Рыжему коту, видно, наскучила разыгравшаяся драма, он понял, что не получит даже паршивой колбасной шкорки, а слушать эту бредятину – нет уж, увольте. Кот выгнул спину, зевнул и в два прыжка выскочил через форточку на веранду.
Все в комнате молчали. Наконец Белла обратила свой взор на Гулякова.
– Клянись, – сказала она, – что больше таких пакостей ни жене, ни нам делать не будешь.
– Клянусь, – перепуганно и истово воскликнул Мотин. – Больше никогда, чтобы мне с этого места не сойти.
Белла поднялась со стула и, не глядя на своего супруга, сказала: «Абраша, помоги Мотиным, я разрешаю, и пусть Бог тебя и меня простит за эту ложь», – и, утирая передником слезы, она выскочила на кухню. Незваные гости поспешили ретироваться.
Опять забилась в лае, как коклюшный ребенок в припадке кашля, маленькая собачонка. Опять ее изловил Абраша и спрятал у себя на груди. На лестничной площадке приятели жали ему руки. Гуляков клялся Абраше в вечной дружбе, а Мотин протянул ему бумажку с номером телефона.

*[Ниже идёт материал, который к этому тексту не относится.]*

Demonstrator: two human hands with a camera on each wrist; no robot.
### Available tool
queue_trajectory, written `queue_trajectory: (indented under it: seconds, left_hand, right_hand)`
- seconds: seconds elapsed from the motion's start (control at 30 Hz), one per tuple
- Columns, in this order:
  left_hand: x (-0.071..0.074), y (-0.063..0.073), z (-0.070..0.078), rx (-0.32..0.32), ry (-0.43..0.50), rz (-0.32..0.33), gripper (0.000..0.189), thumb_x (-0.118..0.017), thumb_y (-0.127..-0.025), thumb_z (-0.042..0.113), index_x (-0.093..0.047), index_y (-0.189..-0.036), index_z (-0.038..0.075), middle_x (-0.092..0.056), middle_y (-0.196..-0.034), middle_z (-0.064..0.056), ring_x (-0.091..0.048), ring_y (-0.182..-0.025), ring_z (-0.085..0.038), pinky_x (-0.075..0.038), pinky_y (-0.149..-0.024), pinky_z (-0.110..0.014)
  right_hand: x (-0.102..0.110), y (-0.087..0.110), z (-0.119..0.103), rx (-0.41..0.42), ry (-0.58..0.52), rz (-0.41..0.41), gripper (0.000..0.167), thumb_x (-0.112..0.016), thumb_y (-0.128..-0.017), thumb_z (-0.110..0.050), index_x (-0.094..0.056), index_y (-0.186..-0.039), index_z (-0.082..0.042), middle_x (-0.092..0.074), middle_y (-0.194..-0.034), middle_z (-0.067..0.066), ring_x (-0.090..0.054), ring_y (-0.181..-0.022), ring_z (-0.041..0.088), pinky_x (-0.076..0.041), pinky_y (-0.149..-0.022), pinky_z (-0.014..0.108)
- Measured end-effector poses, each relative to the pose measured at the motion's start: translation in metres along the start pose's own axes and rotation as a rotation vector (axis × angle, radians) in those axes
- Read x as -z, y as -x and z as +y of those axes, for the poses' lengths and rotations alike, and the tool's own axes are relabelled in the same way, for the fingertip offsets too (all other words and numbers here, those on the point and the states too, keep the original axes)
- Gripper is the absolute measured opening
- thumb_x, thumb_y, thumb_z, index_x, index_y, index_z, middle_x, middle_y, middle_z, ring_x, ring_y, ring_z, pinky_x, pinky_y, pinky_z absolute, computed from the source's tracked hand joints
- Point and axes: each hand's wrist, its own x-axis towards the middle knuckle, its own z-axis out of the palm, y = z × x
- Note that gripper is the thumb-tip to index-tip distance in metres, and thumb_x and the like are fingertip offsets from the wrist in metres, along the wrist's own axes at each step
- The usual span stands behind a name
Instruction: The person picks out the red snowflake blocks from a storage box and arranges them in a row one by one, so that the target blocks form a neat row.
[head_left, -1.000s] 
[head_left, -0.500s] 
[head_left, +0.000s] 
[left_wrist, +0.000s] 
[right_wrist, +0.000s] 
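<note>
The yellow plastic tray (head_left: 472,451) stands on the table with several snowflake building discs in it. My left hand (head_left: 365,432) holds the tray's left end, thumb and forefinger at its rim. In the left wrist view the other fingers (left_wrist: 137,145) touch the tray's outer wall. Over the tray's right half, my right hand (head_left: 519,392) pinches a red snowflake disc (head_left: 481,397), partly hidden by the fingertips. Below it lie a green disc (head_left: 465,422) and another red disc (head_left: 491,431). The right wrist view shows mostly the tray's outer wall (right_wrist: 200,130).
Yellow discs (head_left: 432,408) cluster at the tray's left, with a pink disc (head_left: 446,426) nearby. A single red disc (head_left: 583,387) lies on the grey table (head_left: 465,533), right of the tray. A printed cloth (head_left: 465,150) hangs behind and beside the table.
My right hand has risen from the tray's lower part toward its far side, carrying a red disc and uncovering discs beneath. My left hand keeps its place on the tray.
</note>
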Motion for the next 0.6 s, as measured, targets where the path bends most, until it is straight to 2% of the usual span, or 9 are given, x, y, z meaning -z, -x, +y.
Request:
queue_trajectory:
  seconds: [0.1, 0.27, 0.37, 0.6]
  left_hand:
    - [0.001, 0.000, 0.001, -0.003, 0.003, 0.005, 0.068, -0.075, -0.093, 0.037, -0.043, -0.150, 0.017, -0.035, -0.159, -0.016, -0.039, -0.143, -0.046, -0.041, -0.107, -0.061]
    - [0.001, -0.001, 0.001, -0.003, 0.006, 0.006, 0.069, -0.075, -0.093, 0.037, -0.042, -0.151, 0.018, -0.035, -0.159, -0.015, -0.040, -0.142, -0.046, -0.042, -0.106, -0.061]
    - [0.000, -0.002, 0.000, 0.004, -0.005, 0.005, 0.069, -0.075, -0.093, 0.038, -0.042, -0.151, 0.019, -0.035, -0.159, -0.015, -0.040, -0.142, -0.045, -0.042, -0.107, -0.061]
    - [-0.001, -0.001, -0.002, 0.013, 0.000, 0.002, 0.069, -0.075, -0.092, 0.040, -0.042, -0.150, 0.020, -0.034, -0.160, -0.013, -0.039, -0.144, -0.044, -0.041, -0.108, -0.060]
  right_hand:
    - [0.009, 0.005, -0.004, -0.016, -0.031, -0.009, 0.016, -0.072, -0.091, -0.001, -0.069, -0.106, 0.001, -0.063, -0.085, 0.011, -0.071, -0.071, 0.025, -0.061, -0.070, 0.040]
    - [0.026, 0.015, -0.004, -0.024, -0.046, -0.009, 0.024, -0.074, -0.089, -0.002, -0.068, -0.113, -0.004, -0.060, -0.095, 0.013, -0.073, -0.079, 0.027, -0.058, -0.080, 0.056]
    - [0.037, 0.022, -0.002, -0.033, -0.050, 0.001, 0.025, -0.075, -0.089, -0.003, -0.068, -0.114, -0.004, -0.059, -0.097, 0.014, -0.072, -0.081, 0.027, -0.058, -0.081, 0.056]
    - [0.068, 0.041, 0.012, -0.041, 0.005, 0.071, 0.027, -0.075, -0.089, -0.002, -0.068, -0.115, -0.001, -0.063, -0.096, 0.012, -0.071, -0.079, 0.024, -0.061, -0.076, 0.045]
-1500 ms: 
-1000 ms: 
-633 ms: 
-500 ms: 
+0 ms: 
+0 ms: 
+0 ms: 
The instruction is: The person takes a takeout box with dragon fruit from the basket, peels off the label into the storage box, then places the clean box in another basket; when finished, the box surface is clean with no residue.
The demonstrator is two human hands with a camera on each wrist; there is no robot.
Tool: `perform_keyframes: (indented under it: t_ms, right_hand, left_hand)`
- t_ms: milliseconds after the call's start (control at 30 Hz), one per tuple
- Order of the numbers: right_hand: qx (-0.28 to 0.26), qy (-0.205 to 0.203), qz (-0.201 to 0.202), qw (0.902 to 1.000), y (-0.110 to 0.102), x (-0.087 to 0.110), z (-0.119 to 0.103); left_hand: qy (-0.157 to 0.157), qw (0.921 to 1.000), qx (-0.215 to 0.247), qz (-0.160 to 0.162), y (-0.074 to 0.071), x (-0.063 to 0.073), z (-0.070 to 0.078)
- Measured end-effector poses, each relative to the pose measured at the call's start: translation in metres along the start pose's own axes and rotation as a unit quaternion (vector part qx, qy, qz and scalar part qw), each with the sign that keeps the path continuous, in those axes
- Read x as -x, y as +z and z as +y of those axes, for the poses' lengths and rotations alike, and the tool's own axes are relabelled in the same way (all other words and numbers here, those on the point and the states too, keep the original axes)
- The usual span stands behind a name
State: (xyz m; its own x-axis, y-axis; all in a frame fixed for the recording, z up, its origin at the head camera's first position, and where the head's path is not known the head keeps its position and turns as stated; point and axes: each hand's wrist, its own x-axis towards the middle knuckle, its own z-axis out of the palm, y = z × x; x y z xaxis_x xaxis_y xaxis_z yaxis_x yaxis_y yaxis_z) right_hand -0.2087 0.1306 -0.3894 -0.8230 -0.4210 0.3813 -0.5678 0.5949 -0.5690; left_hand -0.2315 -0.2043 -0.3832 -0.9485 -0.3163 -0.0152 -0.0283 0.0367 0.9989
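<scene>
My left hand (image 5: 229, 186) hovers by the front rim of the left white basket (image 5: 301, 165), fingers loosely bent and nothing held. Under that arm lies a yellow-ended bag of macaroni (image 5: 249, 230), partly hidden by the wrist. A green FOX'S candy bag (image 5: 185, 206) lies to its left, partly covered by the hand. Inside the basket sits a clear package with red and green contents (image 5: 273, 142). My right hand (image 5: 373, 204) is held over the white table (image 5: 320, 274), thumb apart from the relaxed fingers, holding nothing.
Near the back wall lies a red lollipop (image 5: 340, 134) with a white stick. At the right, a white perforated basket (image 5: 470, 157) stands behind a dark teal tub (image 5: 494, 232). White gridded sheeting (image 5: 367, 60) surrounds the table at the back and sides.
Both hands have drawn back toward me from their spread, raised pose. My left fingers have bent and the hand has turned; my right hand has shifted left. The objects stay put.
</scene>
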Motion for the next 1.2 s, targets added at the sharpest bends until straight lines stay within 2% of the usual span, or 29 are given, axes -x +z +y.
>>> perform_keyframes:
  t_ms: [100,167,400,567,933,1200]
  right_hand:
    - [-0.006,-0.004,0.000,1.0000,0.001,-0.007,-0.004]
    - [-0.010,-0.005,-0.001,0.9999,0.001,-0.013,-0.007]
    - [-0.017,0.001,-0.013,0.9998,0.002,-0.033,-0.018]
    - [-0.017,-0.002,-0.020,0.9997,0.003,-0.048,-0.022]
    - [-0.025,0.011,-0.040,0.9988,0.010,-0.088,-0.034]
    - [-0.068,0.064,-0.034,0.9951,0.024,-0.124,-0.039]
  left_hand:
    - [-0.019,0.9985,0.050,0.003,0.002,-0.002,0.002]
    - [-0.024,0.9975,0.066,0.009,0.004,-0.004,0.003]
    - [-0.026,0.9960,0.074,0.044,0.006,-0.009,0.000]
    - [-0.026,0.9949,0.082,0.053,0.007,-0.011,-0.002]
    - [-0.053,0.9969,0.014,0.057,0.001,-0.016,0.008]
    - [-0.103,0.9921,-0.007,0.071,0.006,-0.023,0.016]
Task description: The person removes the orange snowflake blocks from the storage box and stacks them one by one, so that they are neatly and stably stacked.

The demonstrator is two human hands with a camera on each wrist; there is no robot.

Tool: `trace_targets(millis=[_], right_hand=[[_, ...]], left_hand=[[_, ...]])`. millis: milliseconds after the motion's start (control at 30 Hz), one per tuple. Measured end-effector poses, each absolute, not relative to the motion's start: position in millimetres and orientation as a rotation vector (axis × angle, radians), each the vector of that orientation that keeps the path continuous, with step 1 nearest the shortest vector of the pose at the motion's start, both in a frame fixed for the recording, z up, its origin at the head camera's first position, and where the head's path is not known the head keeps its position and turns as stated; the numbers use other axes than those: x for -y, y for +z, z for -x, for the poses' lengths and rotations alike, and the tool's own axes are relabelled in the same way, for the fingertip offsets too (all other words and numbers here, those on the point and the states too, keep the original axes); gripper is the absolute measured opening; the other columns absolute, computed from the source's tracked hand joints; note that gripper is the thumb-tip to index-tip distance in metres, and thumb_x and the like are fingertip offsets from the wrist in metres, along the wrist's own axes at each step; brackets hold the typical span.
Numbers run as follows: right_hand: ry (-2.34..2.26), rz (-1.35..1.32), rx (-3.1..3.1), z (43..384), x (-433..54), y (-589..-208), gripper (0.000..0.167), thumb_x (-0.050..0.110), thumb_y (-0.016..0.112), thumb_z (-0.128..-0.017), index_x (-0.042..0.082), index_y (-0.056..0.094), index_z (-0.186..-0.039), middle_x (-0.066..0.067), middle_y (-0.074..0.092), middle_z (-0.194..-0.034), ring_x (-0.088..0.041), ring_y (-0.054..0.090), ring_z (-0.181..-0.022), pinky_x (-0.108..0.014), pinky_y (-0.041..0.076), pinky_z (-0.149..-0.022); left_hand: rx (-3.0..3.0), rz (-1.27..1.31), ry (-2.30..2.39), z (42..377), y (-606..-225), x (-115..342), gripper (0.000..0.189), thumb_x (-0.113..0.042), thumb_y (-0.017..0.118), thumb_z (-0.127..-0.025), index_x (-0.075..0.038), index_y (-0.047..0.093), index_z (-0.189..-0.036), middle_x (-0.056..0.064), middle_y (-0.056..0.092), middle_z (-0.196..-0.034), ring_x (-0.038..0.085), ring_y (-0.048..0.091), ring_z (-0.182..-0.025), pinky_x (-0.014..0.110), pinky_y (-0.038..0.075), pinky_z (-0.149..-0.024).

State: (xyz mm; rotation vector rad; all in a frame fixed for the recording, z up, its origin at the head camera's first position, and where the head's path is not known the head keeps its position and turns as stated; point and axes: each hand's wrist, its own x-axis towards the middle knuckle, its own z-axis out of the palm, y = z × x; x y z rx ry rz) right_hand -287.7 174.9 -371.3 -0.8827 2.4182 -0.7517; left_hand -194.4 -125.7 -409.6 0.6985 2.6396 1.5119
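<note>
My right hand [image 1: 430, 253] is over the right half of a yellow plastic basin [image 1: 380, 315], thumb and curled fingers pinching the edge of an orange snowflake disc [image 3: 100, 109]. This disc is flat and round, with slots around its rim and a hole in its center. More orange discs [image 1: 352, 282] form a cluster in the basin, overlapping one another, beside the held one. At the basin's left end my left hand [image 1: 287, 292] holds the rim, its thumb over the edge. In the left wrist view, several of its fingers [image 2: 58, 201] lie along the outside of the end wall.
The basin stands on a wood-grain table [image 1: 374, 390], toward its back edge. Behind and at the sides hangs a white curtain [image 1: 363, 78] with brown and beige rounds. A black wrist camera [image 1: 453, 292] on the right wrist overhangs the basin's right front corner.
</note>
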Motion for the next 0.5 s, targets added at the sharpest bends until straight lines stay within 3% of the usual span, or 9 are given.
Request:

– Абрам, позвони по этому телефону. Сегодня Алла там, у своей матери. Только разговаривай с ней по телефону, а иначе при личной встрече она по твоему лицу поймет, что ты говоришь неправду.
Вечером Мотин поздно возвращался домой, у него были вечерние часы. Он посмотрел на окна своей квартиры, и – о счастье! – в них горел свет. Одним махом Юрий Владимирович поднялся на третий этаж, открыл своим ключом дверь, и у него на шее с криком: «Папа пришел!» – повис их восьмилетний сын Игорь. Появилась из кухни жена Алла и кротко поинтересовалась: «Ты есть будешь?»«Буду», – сказал Мотин и почувствовал ужасный голод. Он с аппетитом ел, а Алла все подкладывала ему жаркое. И хотя особого разговора между ними не происходило, Юрий Владимирович отметил, что, несмотря на бледность, вид у жены умиротворенный.
Юрий Владимирович пил чай, а Алла мыла посуду в раковине.
– Мне звонил Финкель, – сказала она. – Откуда он узнал мамин телефон?
– Это я ему дал. Я его так припугнул, – врал Юрий Владимирович. – Сказал, что, если он не вытянет меня из этой истории, я все расскажу Белле. Я его шашни покрывать не намерен. И вообще! Чтобы я…
– Странно, – обескураженно сказала Алла, – я думала, Финкель просто тихий пьяница. А он, оказывается, еще и развратник. Кто бы мог подумать!